* BRIEF:
Reproduce the whole listing word for word. Leave every image out.

* STORED DATA:
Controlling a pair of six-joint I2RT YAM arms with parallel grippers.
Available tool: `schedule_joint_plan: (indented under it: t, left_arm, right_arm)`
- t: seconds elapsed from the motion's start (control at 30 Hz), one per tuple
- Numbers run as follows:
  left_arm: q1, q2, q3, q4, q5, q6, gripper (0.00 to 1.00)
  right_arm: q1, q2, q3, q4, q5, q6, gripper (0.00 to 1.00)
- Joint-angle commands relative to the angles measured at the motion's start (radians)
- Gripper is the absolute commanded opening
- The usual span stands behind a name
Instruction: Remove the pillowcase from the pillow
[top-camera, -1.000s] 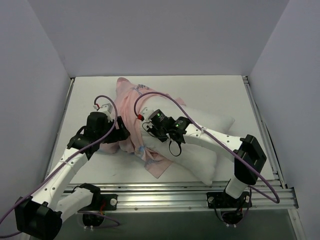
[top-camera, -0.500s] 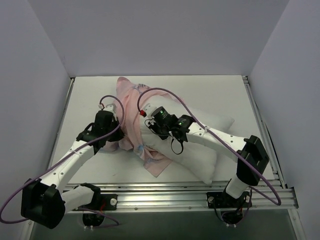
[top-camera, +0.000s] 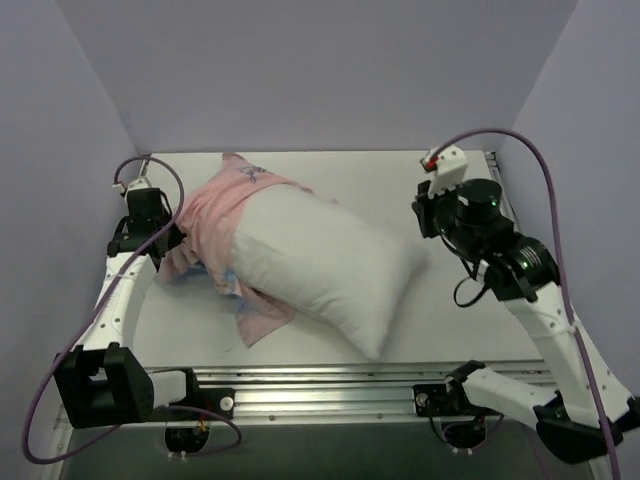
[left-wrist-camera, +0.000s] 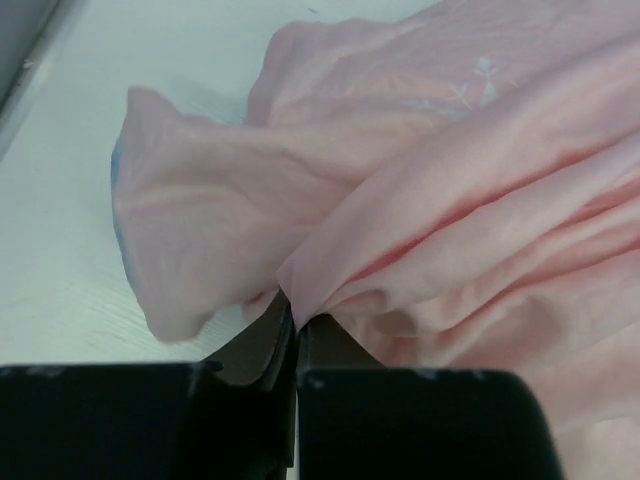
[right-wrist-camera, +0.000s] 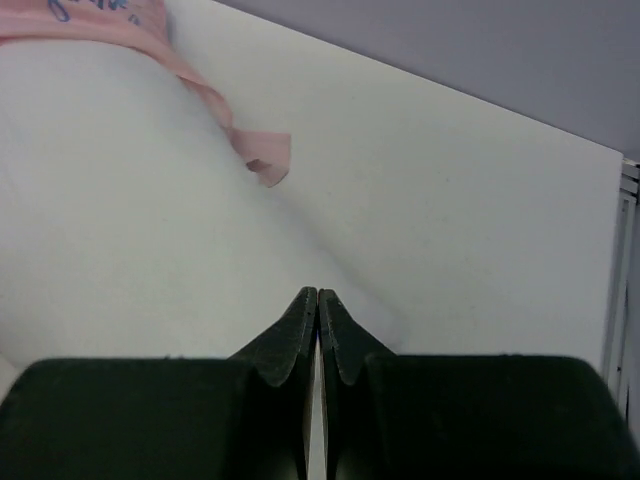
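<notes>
The white pillow (top-camera: 330, 265) lies slantwise across the middle of the table, most of it bare. The pale pink pillowcase (top-camera: 215, 210) is bunched over its far-left end, with a bit of blue print showing. My left gripper (top-camera: 172, 243) is at the pillowcase's left side, shut on a fold of pink pillowcase (left-wrist-camera: 400, 200) that rises from its tips (left-wrist-camera: 293, 305). My right gripper (top-camera: 423, 213) hovers just above and beyond the pillow's right corner. It (right-wrist-camera: 318, 295) is shut with nothing between its fingers, the pillow (right-wrist-camera: 120, 210) under it and the pillowcase's hem (right-wrist-camera: 215, 105) further off.
Grey walls close in the white table (top-camera: 400, 180) on three sides. A metal rail (top-camera: 400, 385) runs along the near edge by the arm bases. Purple cables (top-camera: 545, 180) loop off both wrists.
The arms have drawn apart, the left to the far left with the pillowcase and the right up to the right. The left gripper shut on the fabric. Much more of the pillow is bare.
</notes>
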Motion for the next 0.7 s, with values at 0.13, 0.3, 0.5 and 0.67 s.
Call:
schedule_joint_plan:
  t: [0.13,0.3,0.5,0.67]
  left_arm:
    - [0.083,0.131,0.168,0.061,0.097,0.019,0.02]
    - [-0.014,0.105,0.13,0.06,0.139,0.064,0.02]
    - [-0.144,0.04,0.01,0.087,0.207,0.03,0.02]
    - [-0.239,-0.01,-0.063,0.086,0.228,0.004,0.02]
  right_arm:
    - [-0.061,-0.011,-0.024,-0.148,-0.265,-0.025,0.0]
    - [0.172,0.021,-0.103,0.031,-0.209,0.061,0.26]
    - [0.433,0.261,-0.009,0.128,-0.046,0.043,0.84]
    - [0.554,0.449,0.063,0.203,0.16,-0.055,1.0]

* EXERCISE SOLUTION:
Controlling a pair of six-joint I2RT YAM arms with parallel grippers.
Available tool: `schedule_joint_plan: (indented under it: t, left_arm, right_arm)`
- t: seconds elapsed from the motion's start (control at 30 Hz), one per tuple
- Numbers run as follows:
  left_arm: q1, q2, q3, q4, q5, q6, gripper (0.00 to 1.00)
  right_arm: q1, q2, q3, q4, q5, q6, gripper (0.00 to 1.00)
- Joint-angle commands relative to the angles measured at the motion's start (radians)
- Gripper is the absolute commanded opening
- The usual span stands behind a name
Instruction: Remove the pillowcase from the pillow
[top-camera, -1.000s] 
[top-camera, -0.500s] 
[top-camera, +0.000s] 
[left-wrist-camera, +0.000s] 
[right-wrist-camera, +0.000s] 
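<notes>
The white pillow (top-camera: 330, 265) lies slantwise across the middle of the table, most of it bare. The pale pink pillowcase (top-camera: 215, 210) is bunched over its far-left end, with a bit of blue print showing. My left gripper (top-camera: 172, 243) is at the pillowcase's left side, shut on a fold of pink pillowcase (left-wrist-camera: 400, 200) that rises from its tips (left-wrist-camera: 293, 305). My right gripper (top-camera: 423, 213) hovers just above and beyond the pillow's right corner. It (right-wrist-camera: 318, 295) is shut with nothing between its fingers, the pillow (right-wrist-camera: 120, 210) under it and the pillowcase's hem (right-wrist-camera: 215, 105) further off.
Grey walls close in the white table (top-camera: 400, 180) on three sides. A metal rail (top-camera: 400, 385) runs along the near edge by the arm bases. Purple cables (top-camera: 545, 180) loop off both wrists.
The arms have drawn apart, the left to the far left with the pillowcase and the right up to the right. The left gripper shut on the fabric. Much more of the pillow is bare.
</notes>
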Motion for the next 0.7 s, with values at 0.13, 0.3, 0.5 and 0.67 s.
Call:
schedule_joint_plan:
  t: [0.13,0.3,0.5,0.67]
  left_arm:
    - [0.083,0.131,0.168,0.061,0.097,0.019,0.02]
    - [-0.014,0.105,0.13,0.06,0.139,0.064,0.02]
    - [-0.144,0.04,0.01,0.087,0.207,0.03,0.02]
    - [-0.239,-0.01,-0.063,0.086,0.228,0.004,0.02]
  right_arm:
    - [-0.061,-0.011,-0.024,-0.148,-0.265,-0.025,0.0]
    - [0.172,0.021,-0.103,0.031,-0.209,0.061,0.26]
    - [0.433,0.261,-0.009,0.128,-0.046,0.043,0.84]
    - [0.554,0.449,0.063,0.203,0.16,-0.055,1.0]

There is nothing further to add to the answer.